======== Stored data

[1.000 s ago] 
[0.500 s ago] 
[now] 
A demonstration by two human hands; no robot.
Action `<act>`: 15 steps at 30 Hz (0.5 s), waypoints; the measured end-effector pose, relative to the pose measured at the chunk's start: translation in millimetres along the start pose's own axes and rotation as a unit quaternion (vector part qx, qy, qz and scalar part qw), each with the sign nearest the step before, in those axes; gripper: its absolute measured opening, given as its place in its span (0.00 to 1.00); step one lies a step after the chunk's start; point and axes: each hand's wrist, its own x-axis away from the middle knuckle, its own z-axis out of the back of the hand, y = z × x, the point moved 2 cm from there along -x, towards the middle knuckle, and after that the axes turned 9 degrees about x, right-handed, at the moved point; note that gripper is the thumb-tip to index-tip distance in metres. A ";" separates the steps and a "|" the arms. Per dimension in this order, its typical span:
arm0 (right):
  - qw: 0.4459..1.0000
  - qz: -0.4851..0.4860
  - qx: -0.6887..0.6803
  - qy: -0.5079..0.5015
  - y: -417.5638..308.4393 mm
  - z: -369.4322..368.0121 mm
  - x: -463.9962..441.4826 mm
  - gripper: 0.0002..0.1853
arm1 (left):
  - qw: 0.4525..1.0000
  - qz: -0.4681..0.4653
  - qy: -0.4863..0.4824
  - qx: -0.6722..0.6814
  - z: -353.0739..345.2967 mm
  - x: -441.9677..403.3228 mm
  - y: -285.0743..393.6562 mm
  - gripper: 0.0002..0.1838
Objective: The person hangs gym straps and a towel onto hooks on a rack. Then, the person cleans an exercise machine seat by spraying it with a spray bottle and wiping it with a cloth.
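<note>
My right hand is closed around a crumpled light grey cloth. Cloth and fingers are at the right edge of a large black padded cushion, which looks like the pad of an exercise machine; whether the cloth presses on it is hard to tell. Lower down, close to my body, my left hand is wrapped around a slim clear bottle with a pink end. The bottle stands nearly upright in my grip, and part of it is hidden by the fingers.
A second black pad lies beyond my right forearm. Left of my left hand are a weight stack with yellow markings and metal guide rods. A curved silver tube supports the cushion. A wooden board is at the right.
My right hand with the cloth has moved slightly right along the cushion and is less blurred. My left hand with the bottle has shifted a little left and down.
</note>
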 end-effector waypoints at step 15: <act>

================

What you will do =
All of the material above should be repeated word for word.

Response for this exercise =
[1.000 s ago] 
[0.500 s ago] 
[now] 
A demonstration by two human hands; no robot.
Action `<act>`: 15 steps at 30 Hz (0.5 s), waypoints; the measured end-effector pose, relative to the pose measured at the chunk's start: translation in millimetres along the start pose's own axes and rotation as a unit quaternion (vector part qx, qy, qz and scalar part qw), each with the sign nearest the step before, in those axes; gripper: its absolute measured opening, given as its place in its span (0.00 to 1.00); step one lies a step after the chunk's start; point and axes: each hand's wrist, its own x-axis away from the middle knuckle, its own z-axis out of the back of the hand, y = z × x, the point moved 2 cm from there along -x, towards the middle knuckle, and after that the axes turned 9 degrees about x, right-handed, at the moved point; note that gripper is the thumb-tip to index-tip distance in metres. A ";" separates the steps and a "|" the arms. Per dimension in this order, its typical span:
arm0 (right):
  - qw: 0.4459..1.0000
  - qz: -0.4851..0.4860
  - qx: -0.6887..0.6803
  - qy: -0.5079..0.5015
  - y: -417.5638..308.4393 mm
  - z: -369.4322..368.0121 mm
  - x: -463.9962..441.4826 mm
  - gripper: 0.0002..0.1853
arm1 (left):
  - qw: 0.4525..1.0000
  - qz: -0.4681..0.4653
  - qy: -0.4863..0.4824
  - qx: -0.6722..0.6814
  - z: -353.0739..345.2967 mm
  - x: -441.9677..403.3228 mm
  - y: -285.0743..393.6562 mm
  - gripper: 0.0002..0.1838
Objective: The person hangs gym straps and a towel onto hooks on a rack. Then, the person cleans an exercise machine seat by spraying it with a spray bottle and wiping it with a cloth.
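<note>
My right hand is closed around a crumpled light grey cloth. Cloth and fingers are at the right edge of a large black padded cushion, which looks like the pad of an exercise machine; whether the cloth presses on it is hard to tell. Lower down, close to my body, my left hand is wrapped around a slim clear bottle with a pink end. The bottle stands nearly upright in my grip, and part of it is hidden by the fingers.
A second black pad lies beyond my right forearm. Left of my left hand are a weight stack with yellow markings and metal guide rods. A curved silver tube supports the cushion. A wooden board is at the right.
My right hand with the cloth has moved slightly right along the cushion and is less blurred. My left hand with the bottle has shifted a little left and down.
</note>
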 end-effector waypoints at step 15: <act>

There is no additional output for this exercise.